■ Your instructions: Return the number of lines below that contain "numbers"; nothing else belongs in the reply.
○ ○ ○ ○
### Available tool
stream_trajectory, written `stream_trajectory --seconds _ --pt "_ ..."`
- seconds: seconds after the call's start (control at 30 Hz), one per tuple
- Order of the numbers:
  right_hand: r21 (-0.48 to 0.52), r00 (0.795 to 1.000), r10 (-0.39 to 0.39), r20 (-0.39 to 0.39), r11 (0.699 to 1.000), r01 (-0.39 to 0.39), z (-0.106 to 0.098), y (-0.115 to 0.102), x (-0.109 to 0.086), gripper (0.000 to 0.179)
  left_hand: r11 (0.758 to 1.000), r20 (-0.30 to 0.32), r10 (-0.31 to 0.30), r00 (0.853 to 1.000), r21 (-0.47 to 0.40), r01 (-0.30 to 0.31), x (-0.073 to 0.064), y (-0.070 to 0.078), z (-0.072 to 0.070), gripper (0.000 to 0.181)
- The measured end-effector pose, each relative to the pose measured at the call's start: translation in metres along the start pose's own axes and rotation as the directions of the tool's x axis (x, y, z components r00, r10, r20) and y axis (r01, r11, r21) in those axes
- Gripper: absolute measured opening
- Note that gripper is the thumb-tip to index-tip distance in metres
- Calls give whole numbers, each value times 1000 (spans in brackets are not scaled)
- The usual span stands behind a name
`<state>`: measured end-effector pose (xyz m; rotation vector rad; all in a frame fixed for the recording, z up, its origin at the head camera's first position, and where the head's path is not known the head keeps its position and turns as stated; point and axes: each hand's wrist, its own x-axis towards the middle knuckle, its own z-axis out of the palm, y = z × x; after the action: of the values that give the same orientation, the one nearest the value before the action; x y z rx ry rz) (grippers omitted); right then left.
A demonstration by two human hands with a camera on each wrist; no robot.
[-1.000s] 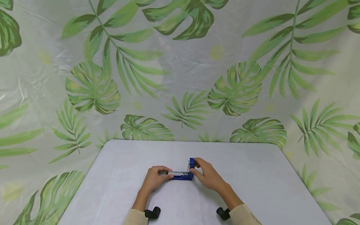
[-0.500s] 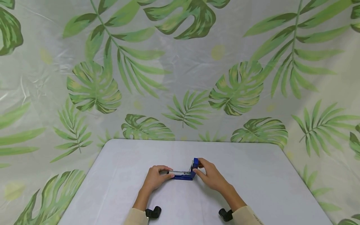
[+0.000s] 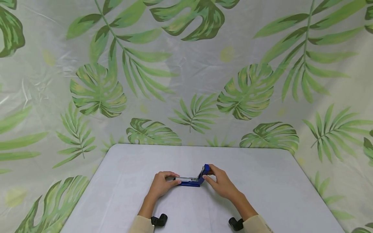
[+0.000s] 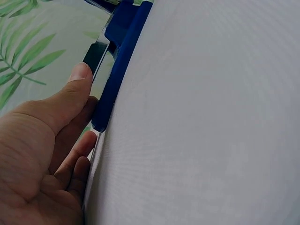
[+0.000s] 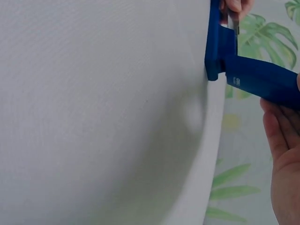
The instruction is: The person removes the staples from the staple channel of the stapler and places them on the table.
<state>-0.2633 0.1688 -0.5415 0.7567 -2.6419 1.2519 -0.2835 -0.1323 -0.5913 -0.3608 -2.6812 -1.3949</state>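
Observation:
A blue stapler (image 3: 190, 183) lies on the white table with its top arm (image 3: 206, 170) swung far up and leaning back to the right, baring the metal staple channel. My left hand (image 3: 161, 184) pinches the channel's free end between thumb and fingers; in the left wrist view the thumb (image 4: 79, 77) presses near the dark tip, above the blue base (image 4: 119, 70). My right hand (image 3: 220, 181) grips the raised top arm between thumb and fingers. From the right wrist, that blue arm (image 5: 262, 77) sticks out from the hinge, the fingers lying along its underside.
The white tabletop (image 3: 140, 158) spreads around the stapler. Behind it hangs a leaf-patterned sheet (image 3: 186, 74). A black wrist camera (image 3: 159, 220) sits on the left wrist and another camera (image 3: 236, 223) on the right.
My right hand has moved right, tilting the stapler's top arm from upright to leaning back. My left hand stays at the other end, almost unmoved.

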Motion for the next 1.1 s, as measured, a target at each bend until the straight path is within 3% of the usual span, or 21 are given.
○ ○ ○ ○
■ Response area: 2